Logistik: 65% waktu pengiriman habis di kemacetan



JAKARTA. Pengusaha logistik mengeluhkan buruknya infrastruktur di Indonesia. Hal itu membuat pengusaha logistik merasa sulit untuk bisa bersaing di era Masyarakat Ekonomi ASEAN (MEA).

Para pengusaha pun menjadi sulit untuk meningkatkan kapasitas dan daya saingnya di industri ini.

Kyatmaja Lookman, Direktur CV Lookman Djaja mengatakan, kondisi infrastruktur yang ada saat ini, seperti jalan, pelabuhan, dan bandara tidak sebanding dengan kepadatan lalu lintas.

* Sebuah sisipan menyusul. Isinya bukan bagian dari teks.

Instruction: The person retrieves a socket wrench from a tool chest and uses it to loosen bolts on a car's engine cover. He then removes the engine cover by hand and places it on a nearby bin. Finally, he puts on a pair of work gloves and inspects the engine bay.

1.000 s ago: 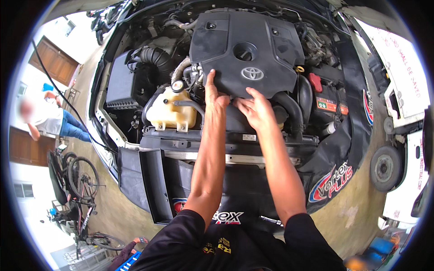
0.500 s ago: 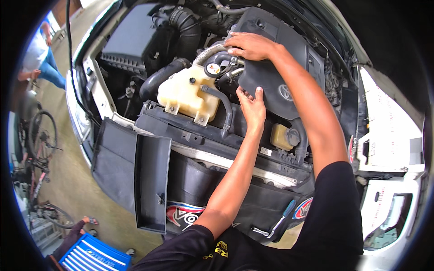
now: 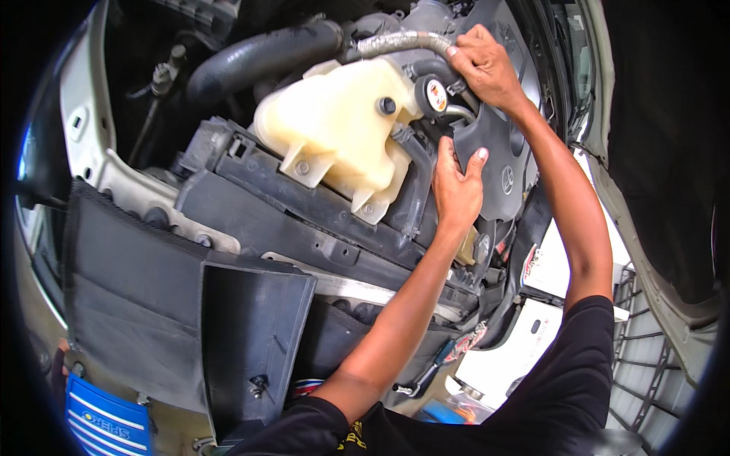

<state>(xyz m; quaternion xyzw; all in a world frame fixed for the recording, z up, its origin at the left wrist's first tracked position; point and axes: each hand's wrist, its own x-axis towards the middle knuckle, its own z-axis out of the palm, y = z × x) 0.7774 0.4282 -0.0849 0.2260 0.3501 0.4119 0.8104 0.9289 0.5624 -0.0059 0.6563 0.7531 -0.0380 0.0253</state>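
Observation:
My right hand [image 3: 488, 70] is closed at the far edge of the black plastic engine cover [image 3: 488, 138], thumb against the end of a silver-wrapped hose [image 3: 407, 42]. Its fingertips are hidden, and its grip appears to be on the cover's edge. Nearer to me, my left hand [image 3: 459, 194] reaches up by the cover's near edge. Its thumb stands apart from its outstretched fingers, which partly disappear into the gap beside the cover. Left of both hands sits a cream coolant tank [image 3: 331, 114] with a round black cap [image 3: 431, 95] and a black hose [image 3: 417, 186].
A black trough-shaped panel [image 3: 247, 334] rests on the dark fender cover [image 3: 129, 281] over the car's front. A ratchet [image 3: 426, 371] lies near my left forearm. A thick black intake pipe [image 3: 266, 57] crosses the far left; the raised hood [image 3: 669, 137] hangs at right.
My view has moved closer and turned, so the coolant tank looks larger. My right hand has gone from outstretched fingers on the cover to curled ones. My left hand stays by the near edge.

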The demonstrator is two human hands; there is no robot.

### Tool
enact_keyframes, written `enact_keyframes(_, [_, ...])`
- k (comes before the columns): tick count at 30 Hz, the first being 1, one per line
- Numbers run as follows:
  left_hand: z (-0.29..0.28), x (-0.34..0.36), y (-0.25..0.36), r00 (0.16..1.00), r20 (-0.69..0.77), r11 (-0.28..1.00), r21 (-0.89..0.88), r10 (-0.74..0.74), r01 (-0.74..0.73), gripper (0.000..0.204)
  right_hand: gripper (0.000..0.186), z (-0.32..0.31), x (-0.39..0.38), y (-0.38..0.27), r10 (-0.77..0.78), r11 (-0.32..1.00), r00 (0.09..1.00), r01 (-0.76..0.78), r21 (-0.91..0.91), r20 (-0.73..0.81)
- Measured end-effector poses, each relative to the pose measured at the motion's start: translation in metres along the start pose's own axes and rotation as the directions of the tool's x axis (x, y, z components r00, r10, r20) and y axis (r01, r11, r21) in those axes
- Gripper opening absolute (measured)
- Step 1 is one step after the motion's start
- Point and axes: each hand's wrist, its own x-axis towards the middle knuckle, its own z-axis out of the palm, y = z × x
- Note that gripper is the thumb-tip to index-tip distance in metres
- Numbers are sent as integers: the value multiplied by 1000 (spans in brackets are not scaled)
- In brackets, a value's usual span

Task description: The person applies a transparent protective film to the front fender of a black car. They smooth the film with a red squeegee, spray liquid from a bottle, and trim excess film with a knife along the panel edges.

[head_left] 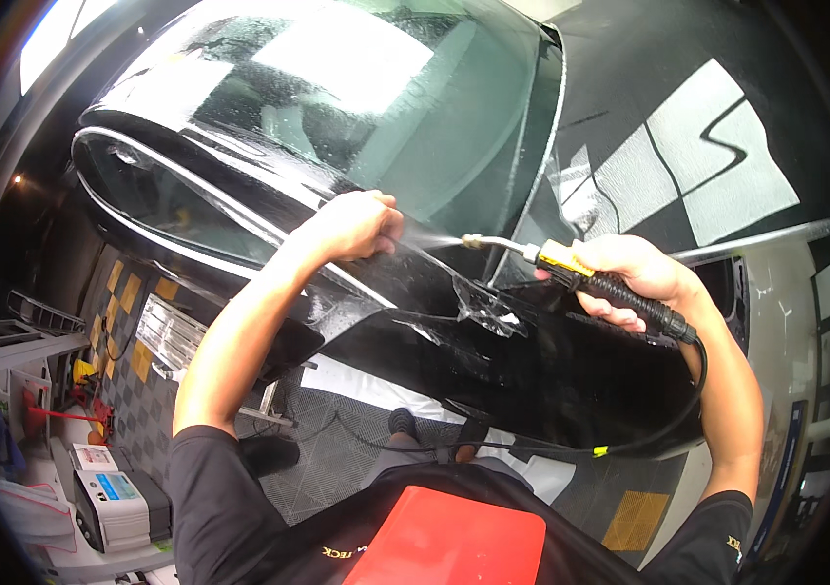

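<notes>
My right hand is wrapped round a spray gun with a yellow and black body, a ribbed black grip and a thin metal nozzle. A fine mist leaves the nozzle leftward, toward my left hand. That hand is closed in a pinch over the pillar beside the windshield, apparently on the edge of a wet clear film. The film lies wrinkled and partly loose over the black car's front fender, below both hands. My left fingertips are partly hidden.
A black hose runs from the gun and loops low across my front. The car's hood spreads to the right, the side window to the left. A step platform and a grey-white machine stand at left.
</notes>
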Motion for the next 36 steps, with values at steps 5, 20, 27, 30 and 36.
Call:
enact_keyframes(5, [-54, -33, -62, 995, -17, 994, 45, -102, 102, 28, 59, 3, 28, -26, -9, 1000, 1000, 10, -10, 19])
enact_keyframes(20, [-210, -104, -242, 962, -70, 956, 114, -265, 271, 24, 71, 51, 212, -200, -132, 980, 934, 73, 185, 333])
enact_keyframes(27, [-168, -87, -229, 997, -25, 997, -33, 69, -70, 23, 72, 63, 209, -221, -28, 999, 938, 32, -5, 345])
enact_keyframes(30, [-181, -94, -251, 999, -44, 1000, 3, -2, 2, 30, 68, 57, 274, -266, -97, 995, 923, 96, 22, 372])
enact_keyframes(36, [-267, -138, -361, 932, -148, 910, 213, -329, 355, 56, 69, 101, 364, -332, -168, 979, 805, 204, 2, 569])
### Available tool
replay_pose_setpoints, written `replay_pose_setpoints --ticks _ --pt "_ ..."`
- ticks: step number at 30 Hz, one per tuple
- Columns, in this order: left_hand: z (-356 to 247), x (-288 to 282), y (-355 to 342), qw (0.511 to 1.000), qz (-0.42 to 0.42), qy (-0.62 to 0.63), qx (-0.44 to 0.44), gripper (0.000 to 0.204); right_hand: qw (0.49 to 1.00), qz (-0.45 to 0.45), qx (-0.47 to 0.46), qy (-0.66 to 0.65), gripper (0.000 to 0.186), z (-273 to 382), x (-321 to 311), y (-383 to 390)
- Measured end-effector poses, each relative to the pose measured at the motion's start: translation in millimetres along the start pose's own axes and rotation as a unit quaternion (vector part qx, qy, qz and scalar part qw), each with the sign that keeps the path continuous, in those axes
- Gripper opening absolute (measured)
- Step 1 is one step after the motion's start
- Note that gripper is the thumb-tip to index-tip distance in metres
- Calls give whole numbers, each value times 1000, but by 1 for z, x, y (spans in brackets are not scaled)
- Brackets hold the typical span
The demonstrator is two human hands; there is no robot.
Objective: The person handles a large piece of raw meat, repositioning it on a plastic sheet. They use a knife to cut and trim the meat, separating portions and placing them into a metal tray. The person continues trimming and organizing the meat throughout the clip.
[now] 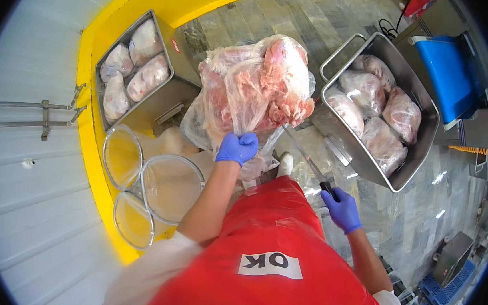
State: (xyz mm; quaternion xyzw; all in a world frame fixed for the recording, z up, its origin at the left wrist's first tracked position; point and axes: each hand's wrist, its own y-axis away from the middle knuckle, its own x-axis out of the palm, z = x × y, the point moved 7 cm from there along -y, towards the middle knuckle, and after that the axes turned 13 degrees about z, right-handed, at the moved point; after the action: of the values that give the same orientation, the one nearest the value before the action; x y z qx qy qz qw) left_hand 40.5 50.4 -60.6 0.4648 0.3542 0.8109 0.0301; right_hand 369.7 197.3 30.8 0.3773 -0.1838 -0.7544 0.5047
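In front of me is a large heap of raw meat (pixel 288 70), pink and white, partly covered by clear plastic wrap (pixel 246 92). My left hand (pixel 237 149), in a blue glove, is closed on a gathered end of that wrap at the near side of the meat. To the right, my right hand (pixel 342 209), gloved in blue too, grips the black handle of a long knife (pixel 306 157). Its blade points up and left, with the tip close to the meat's near right edge; whether it touches cannot be made out.
A metal bin (pixel 411 171) of wrapped meat pieces stands at right, another metal bin (pixel 172 77) at left. Round clear-walled containers with metal rims (pixel 173 158) sit left of my forearm. A yellow curb (pixel 82 111) runs along the white wall. A blue crate (pixel 445 286) lies lower right.
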Motion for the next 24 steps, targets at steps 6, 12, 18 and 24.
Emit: replay_pose_setpoints --ticks 6,12,18,24 --pt "-16 74 34 997 9 -80 -8 16 998 0 -29 50 49 28 6 -28" --pt "-56 87 43 964 -49 -260 34 19 999 19 -35 29 49 27 12 -36" --pt "-48 110 37 919 91 -380 44 30 999 12 -27 19 47 18 15 -25" --pt "-54 175 7 792 103 -574 180 39 999 33 20 14 48 7 20 -18"
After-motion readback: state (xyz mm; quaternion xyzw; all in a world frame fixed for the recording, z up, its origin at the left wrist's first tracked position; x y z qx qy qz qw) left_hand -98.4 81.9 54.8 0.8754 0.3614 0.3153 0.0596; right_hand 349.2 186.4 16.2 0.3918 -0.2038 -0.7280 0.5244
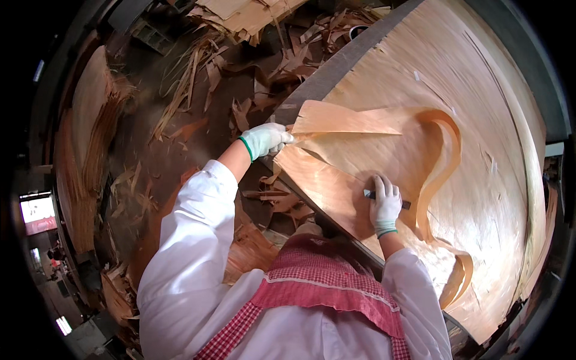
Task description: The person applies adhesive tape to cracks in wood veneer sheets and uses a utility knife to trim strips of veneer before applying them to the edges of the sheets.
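My left hand (268, 141), in a white glove with a green cuff, is closed at the table's left edge on the end of a thin wood veneer strip (345, 122). This strip runs right and seems to join a long curling band (449, 141) that bends back toward me. My right hand (385, 205), gloved likewise, is closed around a dark, flat hand tool (406, 205), perhaps a knife; most of it is hidden by the fingers. Under that hand lies a veneer piece (318, 183), on top of a broad pale veneer sheet (489, 204).
A grey table edge (345, 75) runs diagonally beyond my left hand. Torn veneer scraps (294, 60) litter the floor to the left. Stacked veneer sheets (90, 132) stand at the far left, and another pile (246, 15) lies at the top.
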`<state>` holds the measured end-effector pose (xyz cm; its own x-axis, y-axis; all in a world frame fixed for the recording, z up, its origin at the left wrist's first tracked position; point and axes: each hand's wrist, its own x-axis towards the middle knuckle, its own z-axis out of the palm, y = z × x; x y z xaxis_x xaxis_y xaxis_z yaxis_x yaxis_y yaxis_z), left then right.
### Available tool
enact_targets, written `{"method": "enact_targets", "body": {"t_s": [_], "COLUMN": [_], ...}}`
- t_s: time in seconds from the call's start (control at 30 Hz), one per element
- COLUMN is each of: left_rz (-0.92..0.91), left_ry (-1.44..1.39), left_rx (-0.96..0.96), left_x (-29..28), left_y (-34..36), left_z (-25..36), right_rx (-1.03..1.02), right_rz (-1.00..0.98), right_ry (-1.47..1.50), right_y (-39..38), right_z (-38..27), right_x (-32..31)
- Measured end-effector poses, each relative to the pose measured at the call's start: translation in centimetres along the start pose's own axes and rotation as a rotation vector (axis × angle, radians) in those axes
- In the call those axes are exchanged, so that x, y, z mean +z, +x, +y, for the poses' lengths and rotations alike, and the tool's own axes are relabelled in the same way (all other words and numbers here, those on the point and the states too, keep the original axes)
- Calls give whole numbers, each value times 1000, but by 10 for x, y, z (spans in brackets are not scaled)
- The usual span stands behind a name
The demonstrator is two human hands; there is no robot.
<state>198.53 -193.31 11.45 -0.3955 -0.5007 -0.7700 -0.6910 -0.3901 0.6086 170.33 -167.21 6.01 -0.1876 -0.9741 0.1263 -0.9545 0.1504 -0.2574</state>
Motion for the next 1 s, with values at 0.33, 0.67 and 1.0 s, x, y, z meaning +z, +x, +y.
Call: {"method": "enact_targets", "body": {"t_s": [0.33, 0.67, 1.0], "left_rz": [11, 75, -93], "left_ry": [-88, -123, -588], "left_rx": [117, 242, 205], "left_x": [16, 19, 32], "left_y": [1, -2, 12], "left_z": [-24, -1, -12], "right_rx": [14, 19, 24], "right_rz": [7, 29, -4], "right_ry": [54, 60, 24], "right_y": [2, -1, -1], "right_z": [-6, 0, 4], "right_x": [-9, -4, -1]}}
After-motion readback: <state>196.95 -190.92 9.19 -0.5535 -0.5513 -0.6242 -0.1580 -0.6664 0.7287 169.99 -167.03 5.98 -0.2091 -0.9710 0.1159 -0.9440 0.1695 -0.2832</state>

"Waktu pengiriman barang 65% habis di jalan, hanya untuk menunggu di kemacetan," kata Kyatmaja, Jumat (15/1). Itu sebabnya, lanjut Kyatmaja, dalam setahun rata-rata truk di Indonesia hanya mampu menempuh perjalanan 50.000 kilometer. "Sedangkan di Thailand, tiap truk bisa berjalan 120.000 kilometer setahun," kata pria yang aktif di Asosiasi Pengusaha Truk Indonesia (Aptrindo) ini. Direktur Jenderal Bina Marga Kementerian Pekerjaan Umum dan Perumahan Rakyat, Hediyanto Husaini membenarkan pernyataan tersebut. Menurutnya, infrastruktur Indonesia memang masih di bawah Thailand, Malaysia dan Singapura.

"Kita berada di posisi keempat di antara 10 negara ASEAN, kita masih harus bersaing dengan mereka," ujarnya. Oleh karena itu, kata Hediyanto, pemerintah akan membangun jalan-jalan baru dengan cepat. Sampai tahun 2019, pemerintah menargetkan akan membangun 2.650 kilometer jalan nasional baru, dan 1.000 kilometer untuk jalan tol. Menurutnya, pembangunan jalan nasional dan jalan tol ini akan memberikan dampak positif terhadap kinerja perusahaan logistik. Ia mencontohkan, jalan tol Cikopo-Palimanan (Cipali) yang bisa menghemat empat jam perjalanan. Namun, sahut Kyatmaja, pembangunan infrastruktur tersebut harus dibarengi dengan implementasi kebijakan yang berpihak pada industri. Ia bilang, seringkali tujuan awal pembangunan infrastruktur untuk meningkatkan daya saing dan membuat biaya operasionalnya lebih kompetitif dilupakan. Misalnya saja, "Saat berbenturan dengan libur nasional, truk logistik dilarang melintas, pemerintah lebih mengutamakan wisatawan, ini akan melemahkan daya saing sektor logistik," ujarnya.